**Data excerpts**
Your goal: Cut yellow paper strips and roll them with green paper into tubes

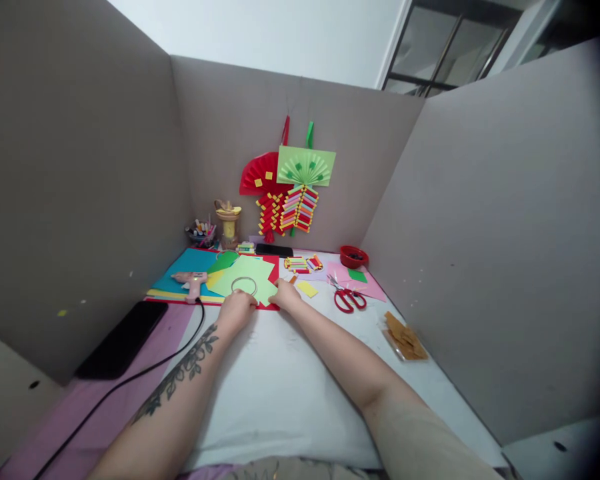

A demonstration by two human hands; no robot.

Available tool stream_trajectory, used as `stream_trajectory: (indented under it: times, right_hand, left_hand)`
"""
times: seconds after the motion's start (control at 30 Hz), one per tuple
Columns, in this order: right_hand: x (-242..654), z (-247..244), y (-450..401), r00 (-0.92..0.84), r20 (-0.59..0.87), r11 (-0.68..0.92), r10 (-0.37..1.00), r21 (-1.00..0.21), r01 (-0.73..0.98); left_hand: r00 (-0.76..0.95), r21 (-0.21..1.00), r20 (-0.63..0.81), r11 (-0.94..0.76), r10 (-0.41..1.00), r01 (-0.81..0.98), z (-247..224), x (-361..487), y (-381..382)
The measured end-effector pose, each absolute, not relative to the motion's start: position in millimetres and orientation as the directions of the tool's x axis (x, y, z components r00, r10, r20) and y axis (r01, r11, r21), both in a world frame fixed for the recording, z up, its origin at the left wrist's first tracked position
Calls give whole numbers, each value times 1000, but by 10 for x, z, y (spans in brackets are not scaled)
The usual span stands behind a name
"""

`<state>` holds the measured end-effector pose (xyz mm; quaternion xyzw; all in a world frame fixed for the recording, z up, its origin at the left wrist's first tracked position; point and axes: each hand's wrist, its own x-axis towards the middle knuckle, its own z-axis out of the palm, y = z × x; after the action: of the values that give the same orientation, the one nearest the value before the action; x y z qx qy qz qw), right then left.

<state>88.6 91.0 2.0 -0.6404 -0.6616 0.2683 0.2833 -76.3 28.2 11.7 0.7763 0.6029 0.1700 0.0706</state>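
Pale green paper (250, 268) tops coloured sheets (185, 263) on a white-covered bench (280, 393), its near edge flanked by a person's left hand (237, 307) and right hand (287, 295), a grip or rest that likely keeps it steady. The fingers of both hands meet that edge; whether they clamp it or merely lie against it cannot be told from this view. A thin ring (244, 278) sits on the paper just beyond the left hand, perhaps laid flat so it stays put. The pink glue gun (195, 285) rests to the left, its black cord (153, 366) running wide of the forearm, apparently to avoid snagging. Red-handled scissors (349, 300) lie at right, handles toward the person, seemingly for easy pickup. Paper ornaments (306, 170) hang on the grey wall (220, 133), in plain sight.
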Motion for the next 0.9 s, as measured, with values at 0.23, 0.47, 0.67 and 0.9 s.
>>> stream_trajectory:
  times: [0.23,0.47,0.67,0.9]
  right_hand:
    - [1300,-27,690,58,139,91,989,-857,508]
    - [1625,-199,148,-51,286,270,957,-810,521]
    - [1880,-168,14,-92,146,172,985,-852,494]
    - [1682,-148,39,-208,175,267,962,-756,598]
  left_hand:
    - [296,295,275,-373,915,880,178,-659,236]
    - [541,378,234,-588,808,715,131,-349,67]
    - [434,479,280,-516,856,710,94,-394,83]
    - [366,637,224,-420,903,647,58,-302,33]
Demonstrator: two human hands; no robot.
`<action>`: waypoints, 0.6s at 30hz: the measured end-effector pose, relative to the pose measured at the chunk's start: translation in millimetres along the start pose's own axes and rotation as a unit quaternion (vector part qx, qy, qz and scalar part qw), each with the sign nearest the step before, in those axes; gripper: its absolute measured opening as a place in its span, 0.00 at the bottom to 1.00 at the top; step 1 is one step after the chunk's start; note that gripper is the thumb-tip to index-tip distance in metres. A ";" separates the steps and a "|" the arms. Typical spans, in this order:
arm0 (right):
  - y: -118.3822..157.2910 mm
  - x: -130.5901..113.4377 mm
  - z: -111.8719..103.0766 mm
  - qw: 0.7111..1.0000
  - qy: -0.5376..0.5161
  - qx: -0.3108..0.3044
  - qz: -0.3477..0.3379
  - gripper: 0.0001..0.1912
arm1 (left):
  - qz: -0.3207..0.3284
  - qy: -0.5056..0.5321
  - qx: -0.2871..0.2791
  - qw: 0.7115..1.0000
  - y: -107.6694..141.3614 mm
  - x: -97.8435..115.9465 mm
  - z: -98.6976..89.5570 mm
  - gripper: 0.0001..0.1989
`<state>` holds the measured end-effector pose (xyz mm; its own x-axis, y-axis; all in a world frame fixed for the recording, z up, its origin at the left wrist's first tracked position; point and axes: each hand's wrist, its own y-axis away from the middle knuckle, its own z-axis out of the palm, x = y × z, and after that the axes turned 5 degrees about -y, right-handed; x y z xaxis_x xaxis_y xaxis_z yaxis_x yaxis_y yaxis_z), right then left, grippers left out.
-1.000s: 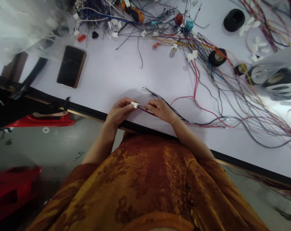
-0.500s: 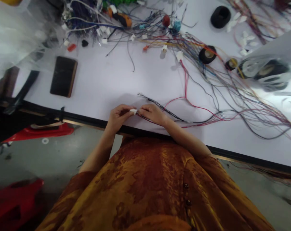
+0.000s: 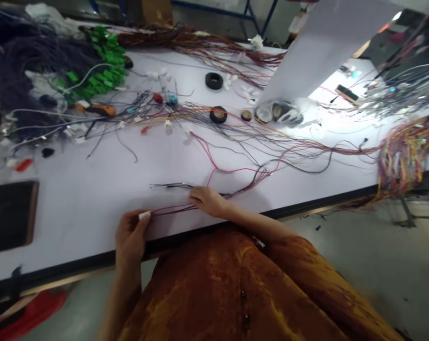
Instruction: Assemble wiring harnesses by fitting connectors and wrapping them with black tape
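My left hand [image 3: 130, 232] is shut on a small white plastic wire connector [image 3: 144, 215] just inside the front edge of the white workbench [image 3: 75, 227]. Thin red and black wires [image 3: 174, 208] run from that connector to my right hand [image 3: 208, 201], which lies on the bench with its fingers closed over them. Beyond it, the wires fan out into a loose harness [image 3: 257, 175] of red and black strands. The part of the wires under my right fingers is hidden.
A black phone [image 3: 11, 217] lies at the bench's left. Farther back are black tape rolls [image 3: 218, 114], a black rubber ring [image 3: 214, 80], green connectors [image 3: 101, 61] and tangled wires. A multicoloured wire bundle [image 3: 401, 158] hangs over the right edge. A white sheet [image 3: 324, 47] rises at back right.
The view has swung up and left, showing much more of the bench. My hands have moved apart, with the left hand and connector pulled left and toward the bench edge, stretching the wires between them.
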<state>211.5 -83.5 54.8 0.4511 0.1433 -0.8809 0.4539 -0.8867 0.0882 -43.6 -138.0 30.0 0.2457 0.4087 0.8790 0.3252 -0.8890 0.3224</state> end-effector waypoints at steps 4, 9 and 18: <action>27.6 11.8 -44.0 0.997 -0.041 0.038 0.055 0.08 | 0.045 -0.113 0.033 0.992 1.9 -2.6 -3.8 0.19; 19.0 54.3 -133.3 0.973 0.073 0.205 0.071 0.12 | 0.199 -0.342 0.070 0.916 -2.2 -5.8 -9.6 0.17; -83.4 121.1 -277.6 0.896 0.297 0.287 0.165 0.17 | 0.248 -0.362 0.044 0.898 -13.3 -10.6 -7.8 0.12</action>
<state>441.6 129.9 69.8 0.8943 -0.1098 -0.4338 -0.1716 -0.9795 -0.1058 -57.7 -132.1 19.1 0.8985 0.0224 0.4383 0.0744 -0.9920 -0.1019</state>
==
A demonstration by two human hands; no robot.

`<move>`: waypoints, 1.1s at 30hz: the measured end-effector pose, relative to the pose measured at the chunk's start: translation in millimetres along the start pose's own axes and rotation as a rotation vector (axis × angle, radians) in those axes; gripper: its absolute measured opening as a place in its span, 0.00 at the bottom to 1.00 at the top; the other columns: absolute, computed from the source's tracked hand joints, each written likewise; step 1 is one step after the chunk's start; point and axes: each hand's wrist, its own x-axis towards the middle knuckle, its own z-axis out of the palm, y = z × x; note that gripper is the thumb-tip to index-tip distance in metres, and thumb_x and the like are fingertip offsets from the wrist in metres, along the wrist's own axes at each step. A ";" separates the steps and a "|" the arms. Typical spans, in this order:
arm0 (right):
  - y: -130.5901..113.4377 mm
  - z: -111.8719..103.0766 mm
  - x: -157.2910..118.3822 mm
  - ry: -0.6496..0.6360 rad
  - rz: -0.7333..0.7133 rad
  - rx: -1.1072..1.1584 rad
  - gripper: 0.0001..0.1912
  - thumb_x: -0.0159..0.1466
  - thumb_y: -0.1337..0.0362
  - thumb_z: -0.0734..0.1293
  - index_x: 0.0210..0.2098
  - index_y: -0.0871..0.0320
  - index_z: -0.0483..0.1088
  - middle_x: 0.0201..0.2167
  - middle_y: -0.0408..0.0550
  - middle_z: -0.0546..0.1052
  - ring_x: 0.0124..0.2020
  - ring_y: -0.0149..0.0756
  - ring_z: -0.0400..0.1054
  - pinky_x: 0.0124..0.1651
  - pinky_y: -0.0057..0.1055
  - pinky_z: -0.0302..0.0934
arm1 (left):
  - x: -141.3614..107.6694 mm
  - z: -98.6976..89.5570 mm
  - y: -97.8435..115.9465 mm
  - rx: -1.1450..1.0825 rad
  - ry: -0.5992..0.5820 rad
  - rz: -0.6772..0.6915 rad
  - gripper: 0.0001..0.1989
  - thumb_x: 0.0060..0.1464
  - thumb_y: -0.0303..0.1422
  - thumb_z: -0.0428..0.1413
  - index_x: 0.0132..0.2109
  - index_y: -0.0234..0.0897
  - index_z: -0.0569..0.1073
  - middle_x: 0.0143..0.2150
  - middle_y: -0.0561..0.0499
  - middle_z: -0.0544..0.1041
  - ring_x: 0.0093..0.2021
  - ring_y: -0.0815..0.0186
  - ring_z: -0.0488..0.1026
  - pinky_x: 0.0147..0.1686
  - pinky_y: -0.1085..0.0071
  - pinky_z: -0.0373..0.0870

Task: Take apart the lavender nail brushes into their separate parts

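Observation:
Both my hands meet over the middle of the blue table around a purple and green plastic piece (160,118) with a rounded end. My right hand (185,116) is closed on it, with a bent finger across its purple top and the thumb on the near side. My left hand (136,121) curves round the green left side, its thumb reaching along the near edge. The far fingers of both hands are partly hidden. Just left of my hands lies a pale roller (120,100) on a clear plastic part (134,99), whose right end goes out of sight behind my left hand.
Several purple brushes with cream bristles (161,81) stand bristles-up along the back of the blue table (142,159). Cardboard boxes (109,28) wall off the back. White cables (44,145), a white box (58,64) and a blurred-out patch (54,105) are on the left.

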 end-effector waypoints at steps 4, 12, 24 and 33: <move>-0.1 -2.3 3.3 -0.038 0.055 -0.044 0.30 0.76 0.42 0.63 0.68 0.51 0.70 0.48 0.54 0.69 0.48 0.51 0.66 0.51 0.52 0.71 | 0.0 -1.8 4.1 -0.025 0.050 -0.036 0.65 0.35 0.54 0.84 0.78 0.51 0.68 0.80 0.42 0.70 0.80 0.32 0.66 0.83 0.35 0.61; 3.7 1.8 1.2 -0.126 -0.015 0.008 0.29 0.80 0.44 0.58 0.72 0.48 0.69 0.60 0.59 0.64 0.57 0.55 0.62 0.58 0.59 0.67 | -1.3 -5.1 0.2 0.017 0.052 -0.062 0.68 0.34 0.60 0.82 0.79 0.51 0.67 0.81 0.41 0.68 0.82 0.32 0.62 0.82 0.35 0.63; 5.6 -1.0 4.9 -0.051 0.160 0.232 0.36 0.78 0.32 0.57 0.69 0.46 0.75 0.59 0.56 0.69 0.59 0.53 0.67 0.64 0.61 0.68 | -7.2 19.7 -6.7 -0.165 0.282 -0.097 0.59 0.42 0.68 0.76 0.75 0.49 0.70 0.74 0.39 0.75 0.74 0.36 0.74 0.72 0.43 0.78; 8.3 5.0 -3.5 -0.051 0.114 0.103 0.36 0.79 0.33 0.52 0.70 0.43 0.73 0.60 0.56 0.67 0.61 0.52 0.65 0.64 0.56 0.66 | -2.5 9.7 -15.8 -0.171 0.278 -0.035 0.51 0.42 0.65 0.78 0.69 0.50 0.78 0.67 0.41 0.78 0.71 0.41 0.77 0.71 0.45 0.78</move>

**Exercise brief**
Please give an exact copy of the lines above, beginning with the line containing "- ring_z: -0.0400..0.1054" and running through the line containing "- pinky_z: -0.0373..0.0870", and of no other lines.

**Reply to the task**
  - ring_z: -0.0400..0.1054
  - pinky_x: 0.0124..0.1651
  - pinky_y: -0.0057..0.1055
  - pinky_z: -0.0302..0.0934
arm1 (left):
  - x: -141.3614..107.6694 mm
  - z: -98.6976..89.5570 mm
  - y: -97.8435..115.9465 mm
  - rx: -1.1450..1.0825 rad
  - ry: -0.5992..0.5820 rad
  - rz: -0.6772..0.6915 rad
  - gripper: 0.0001..0.1989
  - thumb_x: 0.0060..0.1464
  - thumb_y: -0.0303..0.1422
  - thumb_z: -0.0428..0.1413
  - index_x: 0.0132..0.2109
  - index_y: -0.0234..0.0897
  - index_z: -0.0569..0.1073
  - middle_x: 0.0143..0.2150
  - middle_y: -0.0561..0.0499
  - middle_z: -0.0544..0.1041
  - ring_x: 0.0093..0.2021
  - ring_y: -0.0815..0.0186
  - ring_z: -0.0488..0.1026
  - pinky_x: 0.0147..0.1686
  - pinky_y: -0.1085..0.0071
  - pinky_z: -0.0373..0.0870

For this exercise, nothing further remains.